Outgoing president Dennis Power speaks at Laguna College of Art and Design's 2011 graduation ceremony. (Don Leach, Coastline Pilot / May 19, 2011)

Laguna College of Art & Design President Dennis Power will miss the staff, the students and the faculty when he retires this summer.

Power, who was director of the Oakland Museum of California prior to coming to the college six years ago, will pass the torch to Jonathan Burke on July 1.

"The fact that we've been embraced by the town as an important part of the community and it's reflected when I'm out about town … that support will be missed," he said. "Art is in the DNA of what Laguna is all about. To have a fully accredited art and design college in town just fits comfortably."

Power, 70, grew up in the Eagle Rock neighborhood of Los Angeles, started working at 16, and feels it's time to focus on other important parts of his life: his wife, Leslie, children, grandchildren and travel.

Part of the change requires a move to Santa Barbara, to be closer to one of his sons and his grandchildren.

Power said he and his wife "live in Laguna Beach but sleep in Corona del Mar" and that they'll miss the camaraderie they've built with the community.

Power has seen the faculty become stronger, the campus add majors and a master's of fine arts program, along with new buildings and student housing.

He also saw the creation of visual communications, which includes degrees in illustration, graphic design, animation and game art.

"I really nurtured that because I felt that I saw that as a huge area of growth for the school," he said.

Game Art Department Chairwoman Sandy Appleoff saw the creation of her major under Power's reign and was very appreciative of his support of the department.

"It was really rewarding to have his support while rolling out a new major," she said. "The major started out with very few and we're close to 90 students now. It took foresight on his part."

He said the graphic design and game art majors have had a lot of success finding jobs right after graduation, proving that while many creative programs are cut in schools, the arts will always be needed.

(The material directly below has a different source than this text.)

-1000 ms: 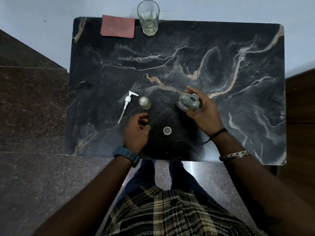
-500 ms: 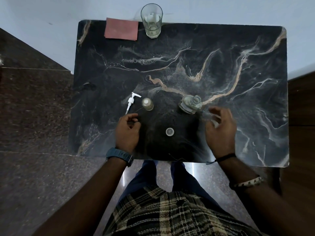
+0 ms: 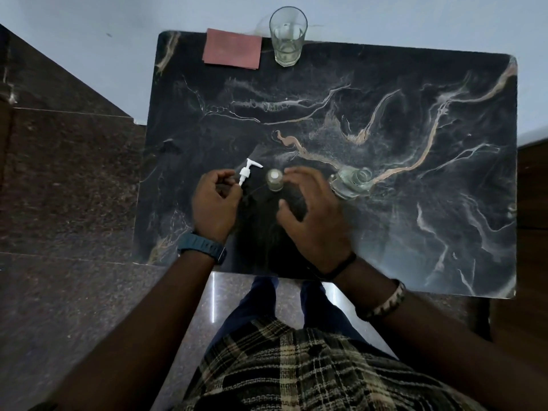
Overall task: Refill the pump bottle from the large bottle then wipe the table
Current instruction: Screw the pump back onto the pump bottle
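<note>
On the dark marble table [image 3: 385, 232] we see the small pump bottle [image 3: 274, 180] standing upright with its neck uncovered. Our left hand [image 3: 214, 203] pinches the tube end of the white pump head [image 3: 247, 170], just left of the bottle. Our right hand [image 3: 311, 215] hovers with spread fingers beside the bottle; whether it touches it, we cannot tell. The large bottle [image 3: 353, 182] stands to the right. A pink cloth [image 3: 232, 48] and a glass [image 3: 287, 37] are at the far edge.

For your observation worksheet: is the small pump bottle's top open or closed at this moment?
Open. The pump bottle stands upright with a bare neck; its white pump head is off, beside it, at the left hand.
</note>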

"Not only from a fine arts standpoint are we really well positioned being in Laguna Beach, but we're really well positioned for visual communications majors being in Southern California period," he said.

With a bachelor's degree in biology and a doctorate in zoology, Power started working in museums as a curator right after graduate school. He admits that at first being an administrator was a bit foreign.

"When you go through a field like the sciences — instead of administration — you're really not prepared at all for the administration side of things," he said. "That takes a 'learning on the job' undertaking."

With more than 40 years experience, he certainly learned a lot on the job and is passing on his knowledge to another academic: Burke. Burke has three decades of experience with the college — he saw the first class of six graduate — and was vice president of academic affairs and the dean of fine arts until the promotion.